池田:そうなんです。でも、石が高いので、石材屋さんで石材を切り取ったり運んだりするアルバイトをしていたんですけれど、それで腰を痛めてしまって……。しかも美大ってめちゃくちゃ学費が高いし、2万8000円の安アパートの家賃すら払えなくなりそうになって。それこそ『養生』(今年2月に上演されたゆうめいの公演)で描いた日雇いバイトだったり、週刊誌にルポルタージュなどを書くライターの仕事も18から19ぐらいの時にしていました。絵が得意だったから、裁判画を描くのを手伝うバイトもしていました。あと、その頃演劇部に入っていたんですけれども、部の人から劇団の仕込みや撤収の手伝いをしたらお弁当をもらえるという話を聞いて、それに行ったりもしました。演劇部では美術担当だったんですけど、参加するうちに脚本を書いている人や役者がいなくなったりして、代わりにやってくれない? って言われて。
ーそこではじめて演劇をやり始めた?
池田:助っ人で役者として出ることになったのが大体20歳ぐらいの時です。
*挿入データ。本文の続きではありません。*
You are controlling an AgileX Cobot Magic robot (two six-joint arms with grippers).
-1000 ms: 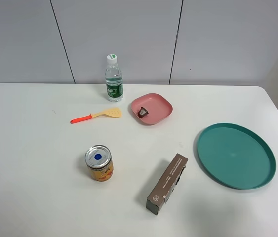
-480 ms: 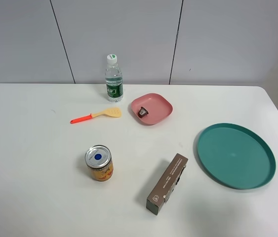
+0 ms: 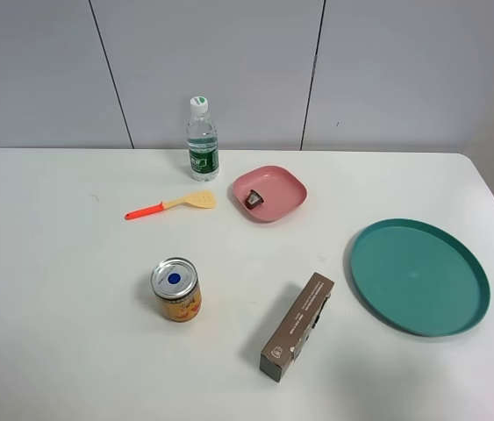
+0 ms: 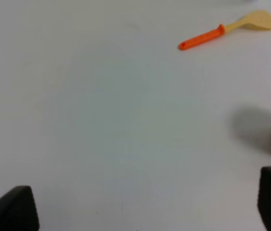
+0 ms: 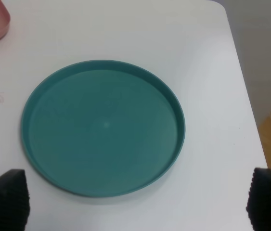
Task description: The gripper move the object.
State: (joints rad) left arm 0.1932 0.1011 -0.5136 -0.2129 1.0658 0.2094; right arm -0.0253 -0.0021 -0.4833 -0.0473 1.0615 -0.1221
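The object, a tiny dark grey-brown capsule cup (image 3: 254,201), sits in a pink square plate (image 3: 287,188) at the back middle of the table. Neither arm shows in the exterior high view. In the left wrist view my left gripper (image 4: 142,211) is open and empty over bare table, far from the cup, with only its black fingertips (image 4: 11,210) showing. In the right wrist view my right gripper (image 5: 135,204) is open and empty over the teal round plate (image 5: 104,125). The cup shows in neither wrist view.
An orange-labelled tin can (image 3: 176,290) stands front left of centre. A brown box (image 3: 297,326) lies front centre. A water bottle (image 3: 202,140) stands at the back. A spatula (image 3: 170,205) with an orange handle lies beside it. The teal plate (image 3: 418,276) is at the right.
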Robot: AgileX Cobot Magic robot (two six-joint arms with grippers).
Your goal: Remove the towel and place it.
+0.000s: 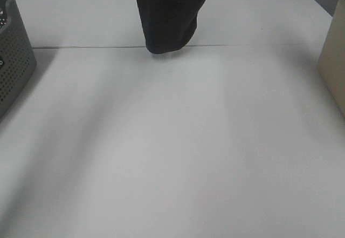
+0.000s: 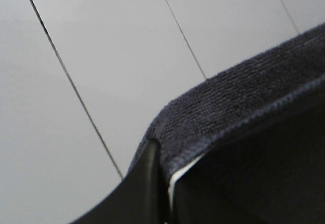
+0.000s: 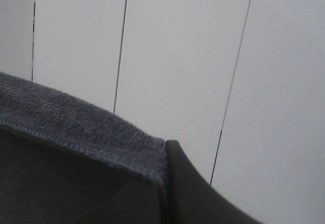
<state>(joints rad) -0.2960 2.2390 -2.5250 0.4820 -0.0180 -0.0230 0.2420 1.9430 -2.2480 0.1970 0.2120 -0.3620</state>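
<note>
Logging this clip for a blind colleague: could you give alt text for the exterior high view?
A very dark towel hangs down from the top centre, its lower end at or just above the white table. A grey perforated basket sits at the left edge and a beige block at the right edge.

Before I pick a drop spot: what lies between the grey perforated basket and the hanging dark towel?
In the exterior high view, only bare white tabletop with a seam separates the grey plastic basket from the dark charcoal towel.
</note>
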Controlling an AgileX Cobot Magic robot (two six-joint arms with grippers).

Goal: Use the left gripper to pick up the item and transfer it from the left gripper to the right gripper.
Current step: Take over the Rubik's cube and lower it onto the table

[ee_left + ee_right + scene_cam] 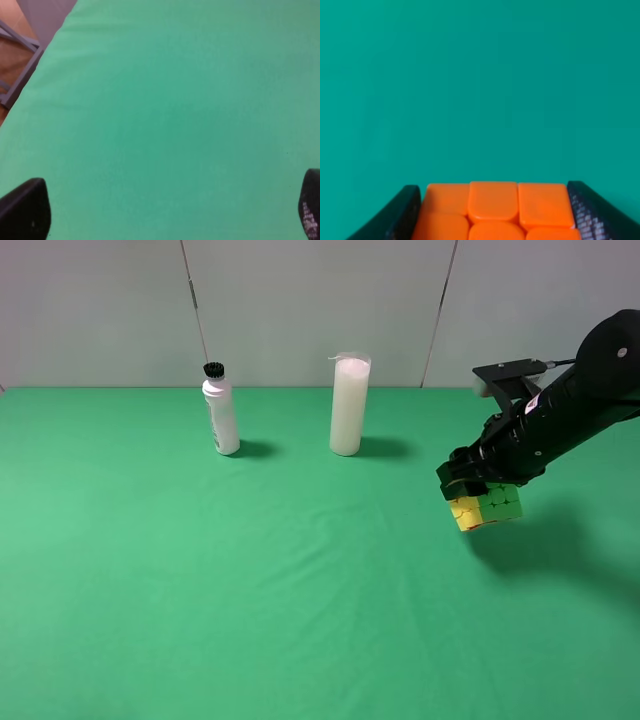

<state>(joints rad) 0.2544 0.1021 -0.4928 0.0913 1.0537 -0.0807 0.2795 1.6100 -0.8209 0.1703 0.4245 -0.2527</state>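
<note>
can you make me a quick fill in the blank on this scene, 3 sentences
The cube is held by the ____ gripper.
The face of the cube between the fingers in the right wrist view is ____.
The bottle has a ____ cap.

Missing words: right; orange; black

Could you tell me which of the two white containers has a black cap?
The bottle on the left; the tall white cylinder beside it has none.
</note>
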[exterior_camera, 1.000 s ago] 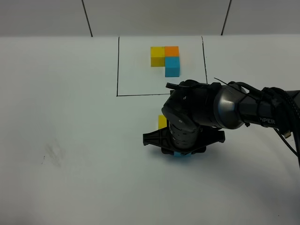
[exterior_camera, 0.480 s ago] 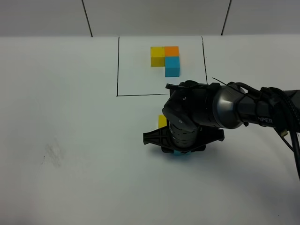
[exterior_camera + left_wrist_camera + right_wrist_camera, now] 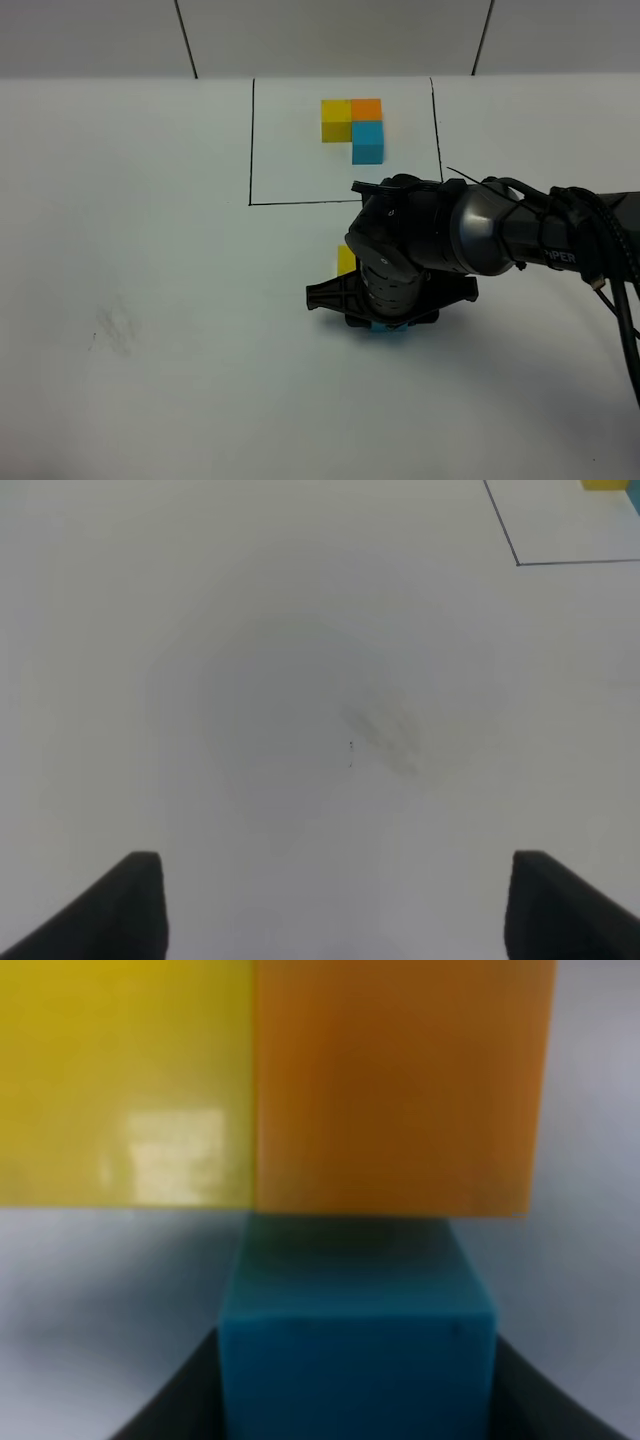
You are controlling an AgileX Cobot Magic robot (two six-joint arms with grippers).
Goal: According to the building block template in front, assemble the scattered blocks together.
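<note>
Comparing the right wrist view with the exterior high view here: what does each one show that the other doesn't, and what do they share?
Only the right wrist view shows the orange cube, flush beside the yellow cube, and the blue cube butted against the orange one between the right gripper's dark fingers.

Only the exterior high view shows the building block template inside its black outline, the right arm and the white table.

Both share the yellow cube and blue cube, which in the high view are mere slivers beside the gripper.
</note>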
でも彫刻は続けたいと思っていたので、やっぱりお金は稼ぎたいと思って、就職活動は高島屋と東急ハンズを受けて両方受かってたんですけれど、藝大の大学院も記念に受けてみたら受かったから、じゃあ院に行こうって。演劇は大学3年か4年ぐらいで満足していたんですけど、ハイバイという劇団を主宰している岩井(秀人)さんが発明した「ハイバイドア」っていう、ノブだけでできている宙に浮いたドアを見かけて興味を持ったんです。
ー美術面からハイバイに興味を持ったんですね?
池田:そうです。その時ちょうどハイバイの『おとこたち』っていう公演をやっていたんですけど、チケット代が払えないなって思っていたら、お手伝いをしたら無料だと聞いたんで、チケットもぎりとかのお手伝いをして。でも、本編を観たら『おとこたち』にハイバイドアが出てこなかったんですよ。で、「あれ?」と思って、岩井さんと話したんです。